● The data
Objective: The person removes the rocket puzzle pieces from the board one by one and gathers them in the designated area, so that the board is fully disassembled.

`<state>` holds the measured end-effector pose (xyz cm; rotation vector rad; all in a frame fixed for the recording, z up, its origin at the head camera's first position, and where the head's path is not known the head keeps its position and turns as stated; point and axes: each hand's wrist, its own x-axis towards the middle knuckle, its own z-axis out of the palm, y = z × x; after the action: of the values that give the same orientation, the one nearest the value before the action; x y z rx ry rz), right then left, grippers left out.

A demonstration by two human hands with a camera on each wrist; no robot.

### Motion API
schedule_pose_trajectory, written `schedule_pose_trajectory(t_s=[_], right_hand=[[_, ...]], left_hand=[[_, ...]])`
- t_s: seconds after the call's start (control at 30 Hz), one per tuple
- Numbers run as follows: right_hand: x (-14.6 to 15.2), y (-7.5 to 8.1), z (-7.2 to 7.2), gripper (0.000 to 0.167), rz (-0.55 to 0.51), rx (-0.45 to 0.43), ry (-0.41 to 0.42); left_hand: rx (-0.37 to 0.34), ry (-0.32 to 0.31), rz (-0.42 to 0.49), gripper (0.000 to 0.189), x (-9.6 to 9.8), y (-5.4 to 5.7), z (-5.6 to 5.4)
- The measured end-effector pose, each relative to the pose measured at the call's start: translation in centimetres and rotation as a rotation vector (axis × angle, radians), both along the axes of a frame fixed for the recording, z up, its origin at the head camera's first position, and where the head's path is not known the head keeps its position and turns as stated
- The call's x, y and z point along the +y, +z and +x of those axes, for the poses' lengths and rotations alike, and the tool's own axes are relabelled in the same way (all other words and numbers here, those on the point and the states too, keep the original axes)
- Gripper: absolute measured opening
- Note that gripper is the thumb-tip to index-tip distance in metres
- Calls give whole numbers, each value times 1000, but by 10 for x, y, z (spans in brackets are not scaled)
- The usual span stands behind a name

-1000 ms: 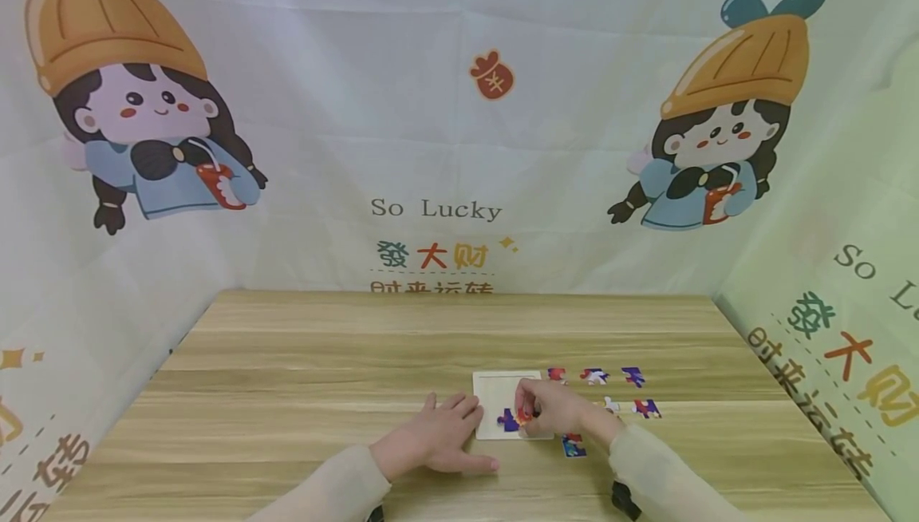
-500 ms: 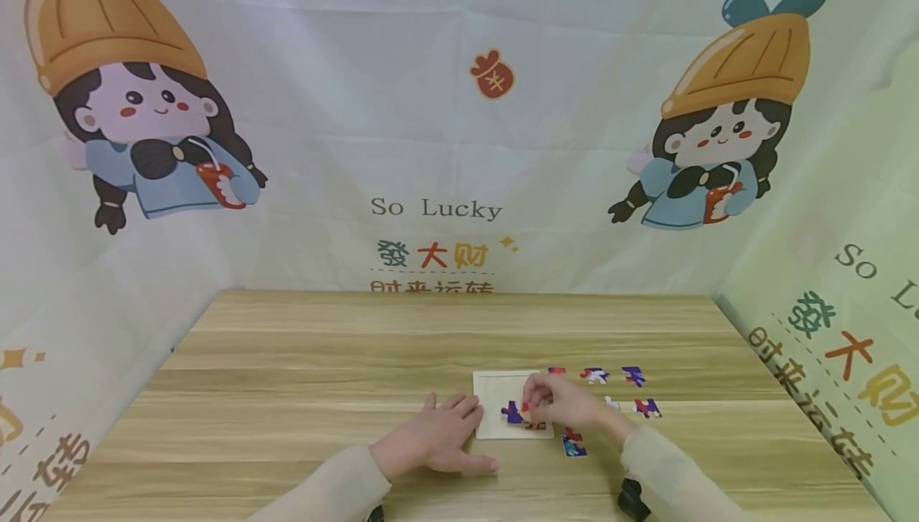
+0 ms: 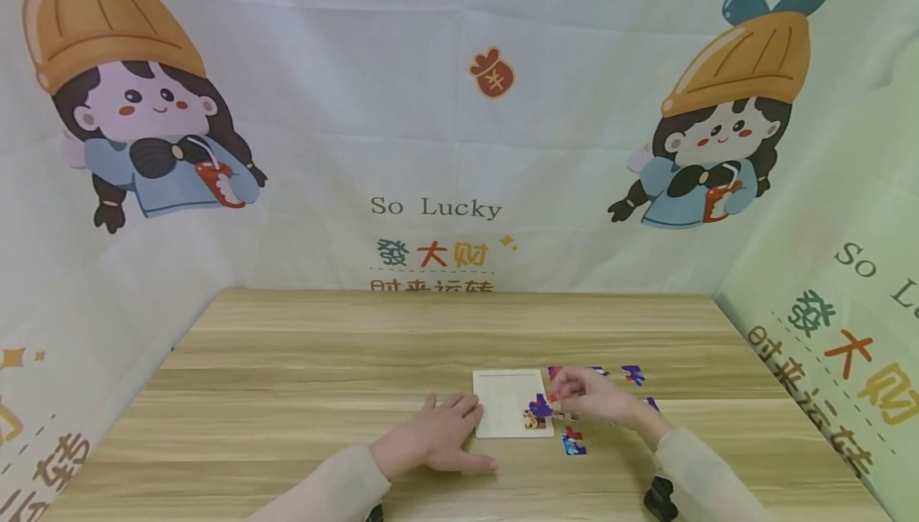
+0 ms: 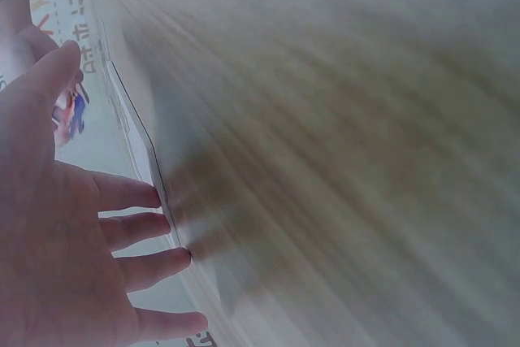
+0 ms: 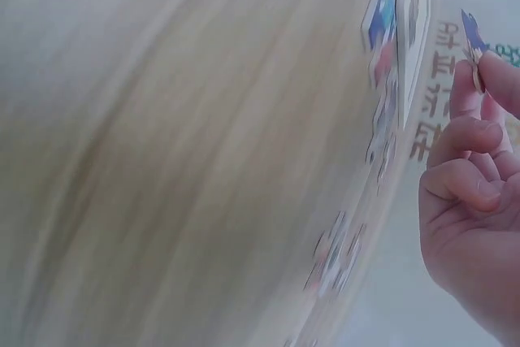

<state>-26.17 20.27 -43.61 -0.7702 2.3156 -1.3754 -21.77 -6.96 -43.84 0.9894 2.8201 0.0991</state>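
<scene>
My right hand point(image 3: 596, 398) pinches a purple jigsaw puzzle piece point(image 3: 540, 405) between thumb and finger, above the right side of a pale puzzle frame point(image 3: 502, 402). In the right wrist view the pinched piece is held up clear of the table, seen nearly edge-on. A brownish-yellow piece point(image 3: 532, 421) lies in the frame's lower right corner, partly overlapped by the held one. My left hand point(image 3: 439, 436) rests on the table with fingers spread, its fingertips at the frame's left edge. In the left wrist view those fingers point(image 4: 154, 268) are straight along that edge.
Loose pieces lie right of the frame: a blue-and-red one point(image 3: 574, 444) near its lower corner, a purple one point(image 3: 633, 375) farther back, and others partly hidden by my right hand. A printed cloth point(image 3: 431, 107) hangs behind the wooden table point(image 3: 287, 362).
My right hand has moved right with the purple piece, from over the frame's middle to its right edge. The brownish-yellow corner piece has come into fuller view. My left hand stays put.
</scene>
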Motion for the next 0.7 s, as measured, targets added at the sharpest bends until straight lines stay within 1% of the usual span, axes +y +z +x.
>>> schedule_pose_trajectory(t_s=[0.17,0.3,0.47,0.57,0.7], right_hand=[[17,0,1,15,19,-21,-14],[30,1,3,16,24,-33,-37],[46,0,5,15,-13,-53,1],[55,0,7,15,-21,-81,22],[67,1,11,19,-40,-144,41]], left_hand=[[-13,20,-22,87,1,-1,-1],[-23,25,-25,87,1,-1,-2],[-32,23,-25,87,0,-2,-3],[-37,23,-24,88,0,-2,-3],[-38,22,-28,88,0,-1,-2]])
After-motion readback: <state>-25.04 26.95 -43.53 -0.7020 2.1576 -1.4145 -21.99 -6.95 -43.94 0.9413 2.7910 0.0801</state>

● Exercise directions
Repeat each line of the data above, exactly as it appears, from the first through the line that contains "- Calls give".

● Response
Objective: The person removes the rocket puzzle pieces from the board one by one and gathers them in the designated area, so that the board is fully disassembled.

`<state>` holds the measured end-effector pose (xyz cm; rotation vector rad; all in a frame fixed for the recording, z up, its origin at the head camera's first position, and where the head's path is not known the head keeps its position and turns as stated; point and axes: each hand's wrist, its own x-axis towards the middle knuckle, its own z-axis out of the palm, y = z × x; after the action: of the values that give the same orientation, the one nearest the value before the action; x y z rx ry rz), right then left, grippers left out.

A demonstration by two human hands with a camera on each wrist; no robot.

### Motion API
schedule_pose_trajectory, written `schedule_pose_trajectory(t_s=[_], right_hand=[[_, ...]], left_hand=[[_, ...]])`
- t_s: seconds after the call's start (control at 30 Hz), one per tuple
- Numbers run as follows: right_hand: x (-14.6 to 15.2), y (-7.5 to 8.1), z (-7.2 to 7.2), gripper (0.000 to 0.167), rz (-0.55 to 0.51), rx (-0.45 to 0.43), ry (-0.41 to 0.42); left_hand: rx (-0.37 to 0.34), ry (-0.32 to 0.31), rz (-0.42 to 0.49), gripper (0.000 to 0.189), x (-9.6 to 9.8), y (-5.4 to 5.7), z (-5.6 to 5.4)
- The measured end-effector pose, each relative to the pose measured at the call's start: translation in centimetres and rotation as a rotation vector (axis × angle, radians), both along the axes of a frame fixed for the recording, z up, its origin at the head camera's first position, and where the head's path is not known the head keeps its position and turns as stated
- The call's x, y and z point along the +y, +z and +x of those axes, for the poses' lengths and rotations alike, and the tool's own axes are relabelled in the same way (all other words and numbers here, those on the point and the states too, keep the original axes)
- Gripper: absolute measured opening
- Note that gripper is the thumb-tip to index-tip distance in metres
- Calls give whole numbers, each value times 1000, but by 10 for x, y, z (spans in brackets are not scaled)

This output completes the exercise.